Allez, on se secoue ! Pour sortir le téléspectateur de sa torpeur, les émissions du matin ont des recettes aux oméga 3. A « Télématin », animée par William Leymergie depuis vingt-deux ans et leader impérial de la tranche ( 44 % de PDM en moyenne depuis septembre, soit 1,4 million de téléspectateurs), on est « précis, court et aimable ». Précis, pour ménager les neurones engourdis : « Le matin, on ne peut assimiler qu'une information à la fois ! » Court : « Le public n'a pas le temps. » Et aimable, parce qu'il le faut bien quand on s'invite dans la famille.
Et si le « Morning » de M6, qui vise une cible jeune (170 000 téléspectateurs en moyenne depuis septembre), se permet d'être plus remuant, l'autre émission du potron-minet cultive aussi la convivialité.

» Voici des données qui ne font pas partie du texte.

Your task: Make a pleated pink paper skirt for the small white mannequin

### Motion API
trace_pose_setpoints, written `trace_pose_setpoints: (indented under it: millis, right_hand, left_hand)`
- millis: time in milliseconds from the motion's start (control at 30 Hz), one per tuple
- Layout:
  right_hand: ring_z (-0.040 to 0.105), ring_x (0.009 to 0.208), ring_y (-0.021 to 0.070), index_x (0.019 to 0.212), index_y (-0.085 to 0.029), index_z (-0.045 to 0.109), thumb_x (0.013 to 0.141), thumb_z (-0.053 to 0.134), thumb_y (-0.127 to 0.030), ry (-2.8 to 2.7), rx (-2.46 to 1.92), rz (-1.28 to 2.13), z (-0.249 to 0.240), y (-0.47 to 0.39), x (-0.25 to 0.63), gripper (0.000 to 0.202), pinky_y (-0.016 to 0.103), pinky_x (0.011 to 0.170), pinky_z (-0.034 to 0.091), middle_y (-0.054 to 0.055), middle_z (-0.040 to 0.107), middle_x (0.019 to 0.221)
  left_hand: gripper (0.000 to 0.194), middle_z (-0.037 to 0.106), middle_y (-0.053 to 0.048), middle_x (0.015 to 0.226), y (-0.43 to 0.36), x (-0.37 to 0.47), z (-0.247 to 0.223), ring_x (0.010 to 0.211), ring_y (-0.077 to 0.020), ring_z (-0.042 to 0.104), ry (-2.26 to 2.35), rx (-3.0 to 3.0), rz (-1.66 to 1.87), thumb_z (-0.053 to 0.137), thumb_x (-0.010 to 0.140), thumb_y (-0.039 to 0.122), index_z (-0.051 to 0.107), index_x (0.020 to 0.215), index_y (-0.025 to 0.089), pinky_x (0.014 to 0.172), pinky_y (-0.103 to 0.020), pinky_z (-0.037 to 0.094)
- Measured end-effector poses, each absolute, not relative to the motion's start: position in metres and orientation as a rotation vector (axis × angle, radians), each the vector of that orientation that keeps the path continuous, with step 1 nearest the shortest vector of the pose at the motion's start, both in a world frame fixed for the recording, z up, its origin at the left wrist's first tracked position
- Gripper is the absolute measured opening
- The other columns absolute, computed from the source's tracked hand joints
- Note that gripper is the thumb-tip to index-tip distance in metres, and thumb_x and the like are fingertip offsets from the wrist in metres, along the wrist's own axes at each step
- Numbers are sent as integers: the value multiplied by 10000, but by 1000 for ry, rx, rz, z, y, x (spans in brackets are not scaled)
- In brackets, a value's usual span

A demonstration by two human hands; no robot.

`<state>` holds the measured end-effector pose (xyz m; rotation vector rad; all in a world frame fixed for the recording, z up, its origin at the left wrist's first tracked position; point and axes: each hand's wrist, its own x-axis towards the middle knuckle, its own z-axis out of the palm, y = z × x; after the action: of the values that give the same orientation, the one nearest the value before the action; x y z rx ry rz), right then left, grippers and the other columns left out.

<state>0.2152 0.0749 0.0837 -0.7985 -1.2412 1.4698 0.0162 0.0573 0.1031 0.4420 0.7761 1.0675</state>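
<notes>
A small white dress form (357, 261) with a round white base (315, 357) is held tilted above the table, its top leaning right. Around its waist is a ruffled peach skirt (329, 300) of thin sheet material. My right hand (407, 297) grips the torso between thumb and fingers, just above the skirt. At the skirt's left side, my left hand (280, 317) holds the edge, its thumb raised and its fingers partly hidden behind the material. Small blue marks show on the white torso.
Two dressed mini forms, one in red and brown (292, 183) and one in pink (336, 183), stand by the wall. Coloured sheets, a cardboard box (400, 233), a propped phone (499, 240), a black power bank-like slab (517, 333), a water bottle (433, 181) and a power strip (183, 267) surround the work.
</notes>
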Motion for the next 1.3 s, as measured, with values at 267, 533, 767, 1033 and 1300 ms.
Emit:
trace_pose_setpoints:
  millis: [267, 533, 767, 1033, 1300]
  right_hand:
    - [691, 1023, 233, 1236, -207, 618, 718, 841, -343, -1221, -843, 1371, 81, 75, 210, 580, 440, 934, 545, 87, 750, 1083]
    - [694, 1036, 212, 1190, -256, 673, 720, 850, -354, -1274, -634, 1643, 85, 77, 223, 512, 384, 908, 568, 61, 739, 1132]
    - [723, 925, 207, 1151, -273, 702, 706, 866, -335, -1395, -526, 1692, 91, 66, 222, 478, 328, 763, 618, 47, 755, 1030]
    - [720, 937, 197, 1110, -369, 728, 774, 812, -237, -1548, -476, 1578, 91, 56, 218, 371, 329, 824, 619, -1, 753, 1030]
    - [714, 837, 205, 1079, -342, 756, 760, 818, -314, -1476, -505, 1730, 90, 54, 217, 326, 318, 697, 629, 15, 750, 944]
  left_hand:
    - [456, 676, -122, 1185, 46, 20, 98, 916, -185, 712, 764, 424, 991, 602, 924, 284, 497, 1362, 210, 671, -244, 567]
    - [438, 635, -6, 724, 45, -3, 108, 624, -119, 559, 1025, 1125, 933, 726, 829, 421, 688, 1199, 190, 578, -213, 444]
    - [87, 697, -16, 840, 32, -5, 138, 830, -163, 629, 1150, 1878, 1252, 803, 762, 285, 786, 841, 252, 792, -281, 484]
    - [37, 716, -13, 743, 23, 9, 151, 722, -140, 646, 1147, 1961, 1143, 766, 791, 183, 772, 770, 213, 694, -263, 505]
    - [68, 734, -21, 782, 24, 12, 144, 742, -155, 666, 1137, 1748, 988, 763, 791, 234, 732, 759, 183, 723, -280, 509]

A la Matinale de Canal+ qui poursuit sa petite escalade d'audience (une pointe à 350 000 téléspectateurs vendredi), le style est « au sourire, avec la pêche ! » Selon Bruce Toussaint, présentateur : « On est une des premières voix que le public entend le matin, c'est un moment privilégié ». Avec en plus, la touche Canal+: « des infos sérieuses, mais avec des angles décalés ». Surtout, la matinale doit pouvoir « s'écouter autant que se regarder ». Car le grand rival ce n'est pas la chaîne d'en face, mais la radio d'à côté. « 'Télématin' est en concurrence directe avec les radios, même si l'émission crée en plus un attachement avec le spectateur », note Patricia Boutinard-Rouelle, directrice de l'unité magazines de France 2
Selon François Jost*, sociologue des médias, « La télé du 'day time' réussit quand elle ne rive pas le téléspectateur à l'écran... Mais le public reste mince. » Toutes chaînes confondues, la tranche 6 h 30-8 h 45 rassemble à peine 3,2 millions de personnes. Pas étonnant que la plupart des chaînes privilégient les soaps ou les dessins animés, bien moins chérots qu'une émission qui attirera moyennement les foules comme la pub ! La France n'est pas encore passée à l'heure américaine et au breakfast devant la télé tous feux allumés.